Schedule 5 to the bill introduces several unrelated amendments to petroleum resource rent tax, including the following three primary amendments. First, payments of fringe benefits tax will be a deductible expense for petroleum resource rent tax purposes. This is consistent with the income tax treatment of these payments. Second, vendors disposing of an interest in a petroleum project will be required to provide a transfer notice to the purchaser of the project, setting out relevant information such as the amount of undeducted expenditure available. This is designed to encourage better provision of available information between vendors and purchasers transferring an interest in a petroleum project. Unlike income tax, the purchaser inherits the vendor’s petroleum resource rent tax position. Finally, the lodgement period for petroleum resource rent tax annual returns is extended from 42 days to 60 days, which will ease compliance costs for petroleum resource rent tax taxpayers.

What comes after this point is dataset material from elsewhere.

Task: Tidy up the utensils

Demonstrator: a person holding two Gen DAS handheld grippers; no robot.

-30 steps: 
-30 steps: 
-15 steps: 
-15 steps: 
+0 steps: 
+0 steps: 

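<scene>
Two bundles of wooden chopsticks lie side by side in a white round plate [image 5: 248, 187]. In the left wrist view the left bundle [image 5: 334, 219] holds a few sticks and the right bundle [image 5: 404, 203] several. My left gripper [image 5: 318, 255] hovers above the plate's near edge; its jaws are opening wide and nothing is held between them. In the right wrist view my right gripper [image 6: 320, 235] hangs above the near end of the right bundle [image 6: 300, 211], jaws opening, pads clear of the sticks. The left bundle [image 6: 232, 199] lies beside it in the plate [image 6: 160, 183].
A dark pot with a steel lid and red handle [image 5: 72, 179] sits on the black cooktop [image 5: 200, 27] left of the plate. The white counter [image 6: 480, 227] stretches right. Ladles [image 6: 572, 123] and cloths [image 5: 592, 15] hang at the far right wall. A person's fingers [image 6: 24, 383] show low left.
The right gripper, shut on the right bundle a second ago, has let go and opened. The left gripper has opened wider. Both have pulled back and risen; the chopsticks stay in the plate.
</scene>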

The amendments in these bills reduce compliance costs, improve administration and remove inconsistencies in the Petroleum Resource Rent Tax Assessment Act 1987, improving the efficiency of the tax. Furthermore, the bills contain positive amendments which are consistent with the government’s overall approach to taxation reform, directed at simplifying Australia’s taxation system and making the system internationally competitive.

I should also bring to the attention of the House that the Australian Petroleum Production and Exploration Association, the peak industry body representing Australia’s upstream oil and gas industry, has publicly welcomed the proposed changes in these bills. The APPEA has said that the bills will clarify some uncertainties in the legislation and provide a clearer framework for industry to undertake their ongoing business activities. For the reasons I have outlined above, I commend these bills to the House.